My research led me to meet Michael Gaines, a Gold Star Family member of the Beirut Veterans of America and founder of the William R. Gaines Jr. Foundation.
Michael told me about his brother William Jr., or Bill for family and friends, and how he joined the U.S. Marine Corps at the age of 19.
On their second deployment, Bill and his best friend Jeff Mosher were sent to Beirut, Lebanon, where they were part of the joint multinational peacekeeping force composed of American, French, Italian, and British soldiers.
In a letter Bill wrote home in September of 1983, he expressed to his family that he believed in his mission. As a devout Christian, he recognized his role as a peacekeeper.
On October 23, 1983, Bill perished. A suicide attack targeted the American barracks in Beirut killing 241 American service members. Witnesses reported seeing a large yellow truck speed up and hit the building. It flattened the concrete floors.
Bill was 21.
For Michael who was 14 at the time, Bill was and will always be the best of brothers. They played sports together, they teased each other. Bill was also the older protective brother who loved yellow roses and his wife Carol.

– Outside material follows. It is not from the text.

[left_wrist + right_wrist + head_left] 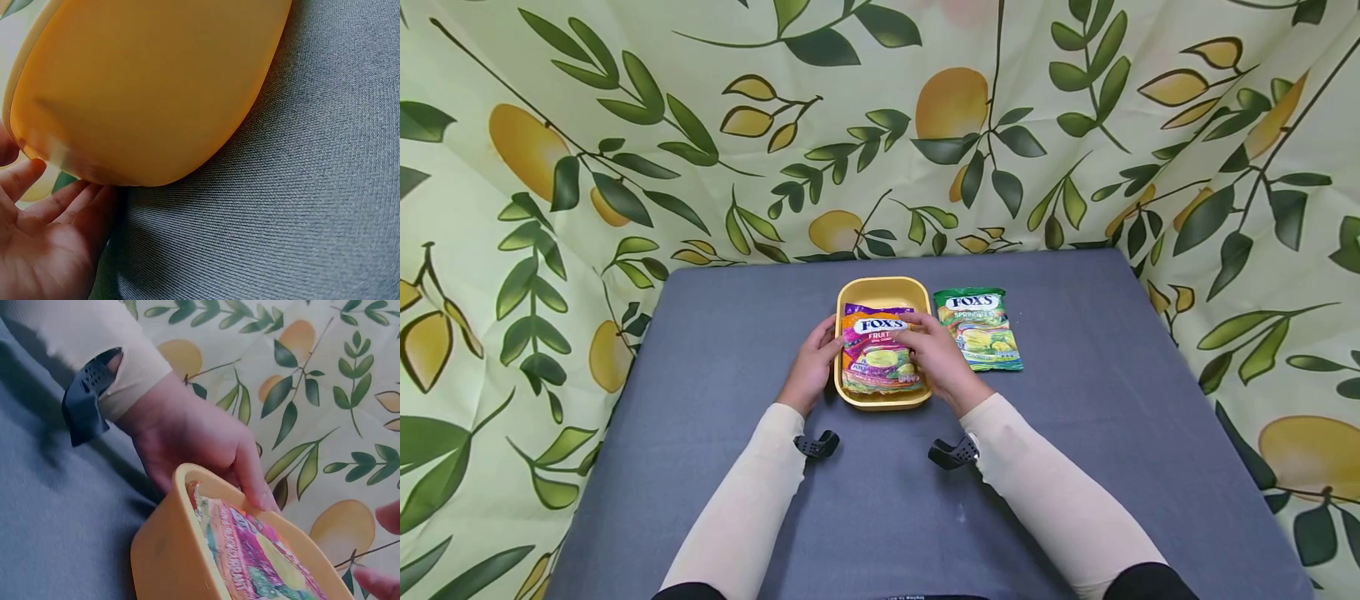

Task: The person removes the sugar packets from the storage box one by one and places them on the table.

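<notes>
Working over a grey table (1120, 375), at a yellow tray (883, 291) in its far half. Having the orange-and-pink FOX'S packet (880, 367) lying in the tray, partly covering a purple packet (855, 309), and the green FOX'S packet (981, 329) lying just right. Gripping the tray's left wall with the left hand (811, 364), thumb over the rim. Holding the right hand (942, 354) loosely spread over the orange-and-pink packet, seemingly grasping nothing. Probably settling that packet; next calling for drawing the right hand clear, then reaching right for the green one.
</notes>
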`<state>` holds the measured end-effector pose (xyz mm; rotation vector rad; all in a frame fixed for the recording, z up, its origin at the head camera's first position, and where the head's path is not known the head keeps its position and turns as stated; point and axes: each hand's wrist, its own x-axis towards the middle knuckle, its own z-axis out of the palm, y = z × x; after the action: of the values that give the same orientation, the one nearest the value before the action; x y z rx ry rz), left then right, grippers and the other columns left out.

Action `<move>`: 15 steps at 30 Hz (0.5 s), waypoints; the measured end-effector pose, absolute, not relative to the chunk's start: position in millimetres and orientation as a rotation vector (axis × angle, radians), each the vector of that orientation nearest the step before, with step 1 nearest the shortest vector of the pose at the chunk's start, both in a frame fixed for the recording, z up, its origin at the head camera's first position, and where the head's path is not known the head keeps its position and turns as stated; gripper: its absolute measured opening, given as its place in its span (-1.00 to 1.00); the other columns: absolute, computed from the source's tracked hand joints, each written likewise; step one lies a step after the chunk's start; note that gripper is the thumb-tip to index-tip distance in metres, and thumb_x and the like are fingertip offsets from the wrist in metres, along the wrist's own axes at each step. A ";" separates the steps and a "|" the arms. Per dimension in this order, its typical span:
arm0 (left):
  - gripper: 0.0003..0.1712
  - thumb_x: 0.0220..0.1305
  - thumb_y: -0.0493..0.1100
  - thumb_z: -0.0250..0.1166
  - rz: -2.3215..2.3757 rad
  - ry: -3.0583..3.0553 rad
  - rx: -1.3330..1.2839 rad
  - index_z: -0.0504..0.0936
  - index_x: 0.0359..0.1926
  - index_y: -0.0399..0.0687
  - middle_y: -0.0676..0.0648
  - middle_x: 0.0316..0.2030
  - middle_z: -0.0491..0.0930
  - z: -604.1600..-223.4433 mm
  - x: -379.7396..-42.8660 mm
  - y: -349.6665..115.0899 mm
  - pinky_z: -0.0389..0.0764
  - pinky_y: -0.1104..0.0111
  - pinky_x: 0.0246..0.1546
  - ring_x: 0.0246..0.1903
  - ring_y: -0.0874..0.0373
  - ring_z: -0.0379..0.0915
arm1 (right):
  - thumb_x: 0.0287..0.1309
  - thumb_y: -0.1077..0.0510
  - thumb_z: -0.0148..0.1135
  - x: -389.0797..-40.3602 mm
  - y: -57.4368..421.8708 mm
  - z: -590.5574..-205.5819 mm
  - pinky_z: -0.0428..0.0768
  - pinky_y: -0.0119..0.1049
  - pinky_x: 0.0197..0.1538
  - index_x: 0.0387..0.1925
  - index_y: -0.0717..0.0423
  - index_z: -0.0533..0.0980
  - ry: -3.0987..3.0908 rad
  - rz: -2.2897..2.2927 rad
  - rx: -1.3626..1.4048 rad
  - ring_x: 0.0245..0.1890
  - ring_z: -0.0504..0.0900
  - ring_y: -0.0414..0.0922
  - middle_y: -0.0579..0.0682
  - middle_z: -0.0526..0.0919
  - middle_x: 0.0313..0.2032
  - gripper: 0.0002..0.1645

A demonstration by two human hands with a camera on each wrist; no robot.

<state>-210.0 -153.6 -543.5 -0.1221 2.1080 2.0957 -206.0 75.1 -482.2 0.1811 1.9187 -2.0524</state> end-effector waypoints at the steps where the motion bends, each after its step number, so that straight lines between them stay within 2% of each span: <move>1: -0.35 0.76 -0.08 0.07 2.095 2.109 -0.122 0.21 0.72 0.01 -0.16 0.59 0.31 -543.7 -210.0 -153.4 0.35 0.05 0.50 0.48 -0.04 0.34 | 0.52 0.15 0.32 -205.6 75.1 -481.6 0.54 -0.28 -0.08 0.48 0.18 0.45 1.925 -2.044 0.176 -0.06 0.53 -0.04 0.19 0.48 0.28 -0.40; 4: -0.35 0.75 -0.08 0.07 2.103 2.101 -0.119 0.21 0.72 0.00 -0.18 0.57 0.33 -543.7 -210.1 -152.8 0.36 0.05 0.48 0.47 -0.05 0.36 | 0.51 0.13 0.34 -204.6 74.5 -480.4 0.50 -0.24 0.02 0.43 0.22 0.51 1.986 -1.988 0.103 0.02 0.49 -0.03 0.19 0.49 0.27 -0.44; 8: -0.34 0.75 -0.09 0.07 2.118 2.082 -0.120 0.21 0.72 0.00 -0.19 0.58 0.32 -543.4 -210.5 -152.3 0.38 0.05 0.47 0.46 -0.06 0.37 | 0.51 0.15 0.33 -203.6 75.2 -479.3 0.46 0.02 0.35 0.45 0.16 0.49 2.050 -1.953 0.040 0.34 0.39 0.13 0.21 0.32 0.46 -0.43; 9: -0.34 0.75 -0.09 0.07 2.122 2.080 -0.118 0.20 0.73 -0.01 -0.20 0.59 0.31 -543.5 -210.6 -152.5 0.37 0.05 0.48 0.47 -0.07 0.35 | 0.50 0.17 0.34 -203.7 75.9 -479.4 0.44 0.07 0.38 0.46 0.15 0.48 2.052 -1.969 0.051 0.37 0.37 0.16 0.22 0.28 0.50 -0.42; 12: -0.34 0.75 -0.14 0.07 2.143 2.076 -0.108 0.20 0.72 -0.06 -0.24 0.59 0.29 -543.0 -210.3 -152.5 0.35 0.03 0.49 0.48 -0.11 0.34 | 0.47 0.20 0.35 -204.5 77.3 -479.7 0.49 0.07 0.32 0.49 0.12 0.43 2.022 -2.026 0.089 0.34 0.40 0.22 0.23 0.20 0.56 -0.37; 15: -0.35 0.75 -0.15 0.05 2.138 2.091 -0.098 0.20 0.72 -0.09 -0.24 0.59 0.30 -542.8 -210.0 -152.3 0.35 0.03 0.49 0.48 -0.12 0.34 | 0.45 0.22 0.37 -205.8 77.7 -481.5 0.58 -0.03 0.24 0.54 0.08 0.39 1.969 -2.042 0.088 0.30 0.47 0.18 0.23 0.26 0.55 -0.30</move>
<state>-210.0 -152.3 -542.8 -0.0978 2.0910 2.1379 -205.8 77.7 -481.5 0.0884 1.9693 -2.0418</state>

Like myself, Michael wanted to understand what happened during these years of the civil war. So, we decided to travel to Lebanon. Bill had sent a letter home with a hand drawn map of the patrol route he would drive in Beirut, and we decided to follow his path and footsteps. For Michael, it allowed him to feel closer to his brother and to understand his commitment to his duty. For me, it allowed me to retroactively understand some of the stories I heard as a child.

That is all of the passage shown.